TASK REQUIREMENTS: Every line below that holds "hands" must be copied.

EXERCISE DATA:
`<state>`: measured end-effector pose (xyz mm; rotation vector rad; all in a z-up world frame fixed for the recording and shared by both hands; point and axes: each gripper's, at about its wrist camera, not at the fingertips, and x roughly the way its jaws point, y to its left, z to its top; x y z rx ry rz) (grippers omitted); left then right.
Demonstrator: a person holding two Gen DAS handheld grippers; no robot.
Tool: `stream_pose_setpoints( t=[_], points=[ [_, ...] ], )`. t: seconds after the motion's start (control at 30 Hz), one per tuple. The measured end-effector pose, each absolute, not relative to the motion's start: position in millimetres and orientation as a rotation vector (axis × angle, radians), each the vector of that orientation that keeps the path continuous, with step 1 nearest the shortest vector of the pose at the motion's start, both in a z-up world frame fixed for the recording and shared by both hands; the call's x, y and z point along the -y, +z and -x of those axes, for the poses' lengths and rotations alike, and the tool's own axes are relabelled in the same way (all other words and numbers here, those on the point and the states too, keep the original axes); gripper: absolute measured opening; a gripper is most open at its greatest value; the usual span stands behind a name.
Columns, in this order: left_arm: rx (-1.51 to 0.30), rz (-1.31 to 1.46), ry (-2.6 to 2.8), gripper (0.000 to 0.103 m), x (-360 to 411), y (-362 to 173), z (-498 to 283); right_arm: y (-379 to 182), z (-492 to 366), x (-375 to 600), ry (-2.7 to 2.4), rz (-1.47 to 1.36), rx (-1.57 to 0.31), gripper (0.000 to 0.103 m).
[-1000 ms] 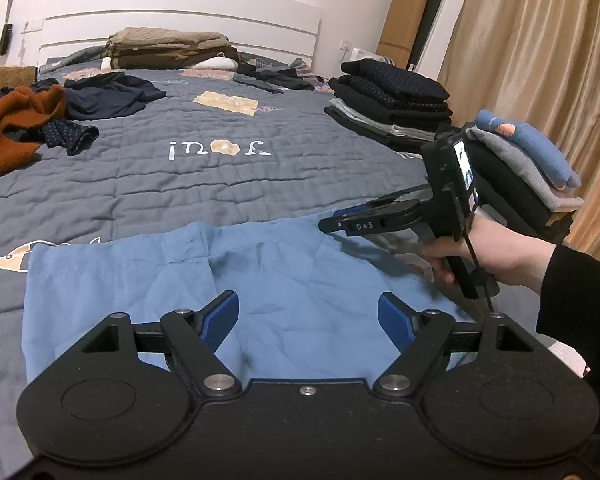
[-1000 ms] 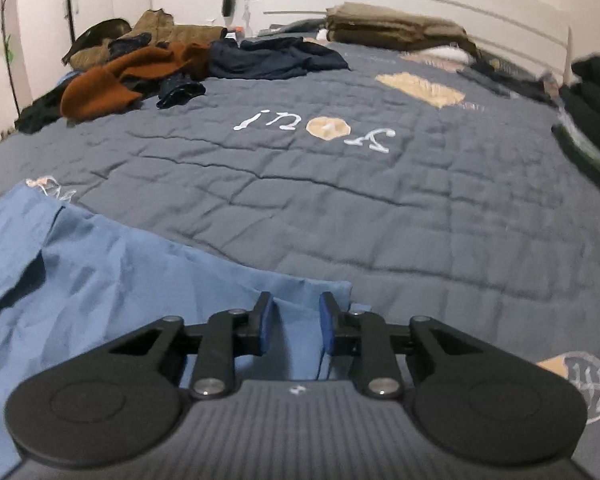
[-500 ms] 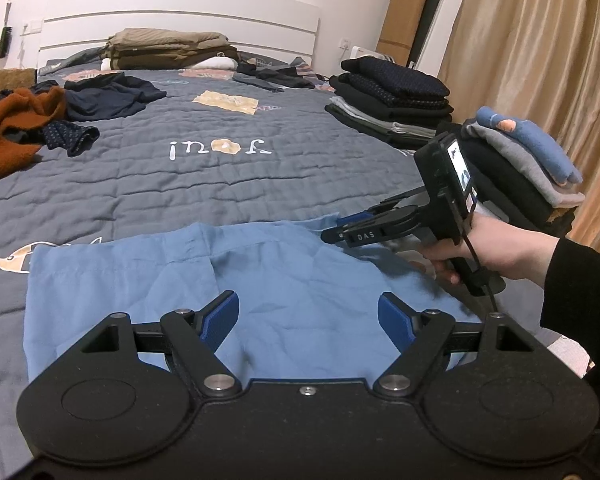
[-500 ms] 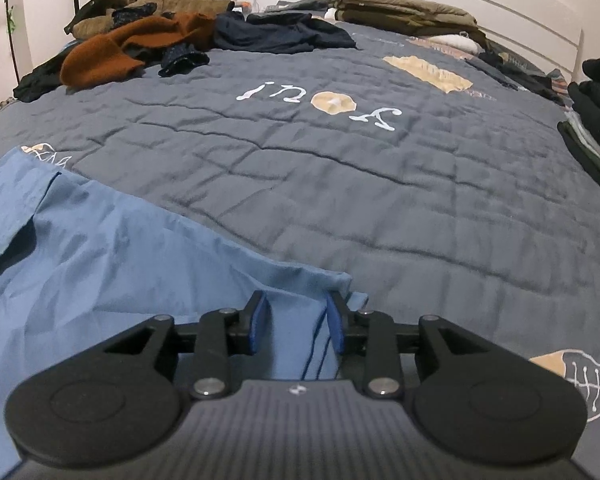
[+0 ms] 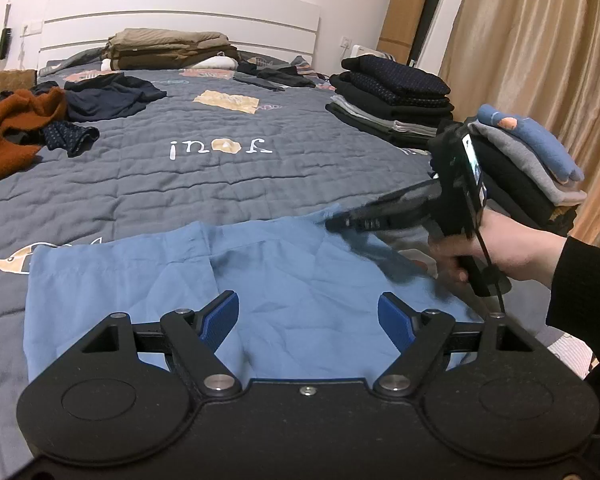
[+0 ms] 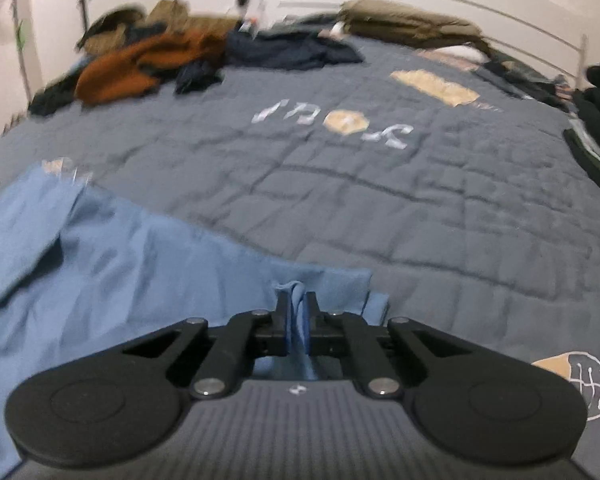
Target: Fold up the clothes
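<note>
A light blue garment [image 5: 260, 280] lies spread flat on the grey quilted bed [image 5: 220, 184]; it also shows in the right wrist view [image 6: 120, 264]. My left gripper [image 5: 308, 316] is open and hovers just above the garment's near middle. My right gripper [image 6: 296, 304] is shut on a pinched fold of the blue garment at its far right corner. In the left wrist view the right gripper [image 5: 336, 222] shows blurred at that corner, held by a hand.
Folded dark clothes [image 5: 396, 100] are stacked at the bed's right side, with a second stack topped by a blue item [image 5: 532, 152] nearer. Loose orange [image 5: 16, 128] and navy clothes [image 5: 108, 96] lie at the left. Folded tan items [image 5: 168, 48] rest by the headboard.
My right gripper has closed, from slightly open around the garment's corner to shut on a fold of it. The right wrist view is now blurred by motion. My left gripper stays open.
</note>
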<state>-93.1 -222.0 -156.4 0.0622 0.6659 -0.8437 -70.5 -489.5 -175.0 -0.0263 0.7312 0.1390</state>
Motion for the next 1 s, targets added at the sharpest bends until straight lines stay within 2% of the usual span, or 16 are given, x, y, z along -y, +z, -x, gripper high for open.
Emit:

REPLY:
`<state>`: measured end-effector pose (xyz mm; rotation vector rad; all in a z-up world frame fixed for the recording and shared by both hands; point and axes: each gripper's, at about its wrist camera, not at the fingertips, and x roughly the way its jaws point, y to its left, z to its top; x y z rx ry rz) (grippers omitted); left then right.
Tool: `stream_pose_setpoints( t=[_], points=[ [_, ...] ], )`. t: seconds after the motion's start (control at 30 Hz), one per tuple. The measured end-effector pose, each absolute, not relative to the motion's start: position in millimetres and orientation as a rotation vector (axis × angle, radians), each the vector of that orientation that keeps the path continuous, with step 1 nearest the shortest vector of the pose at the motion's start, both in a z-up world frame fixed for the recording and shared by both hands; the call's x, y and z point along the -y, +z and -x of those axes, for the poses' lengths and rotations alike, and the tool's own axes are relabelled in the same way (all other words and numbers here, those on the point and the states too, keep the original axes); gripper: absolute measured opening; a gripper is most open at its greatest value; the usual span stands behind a name.

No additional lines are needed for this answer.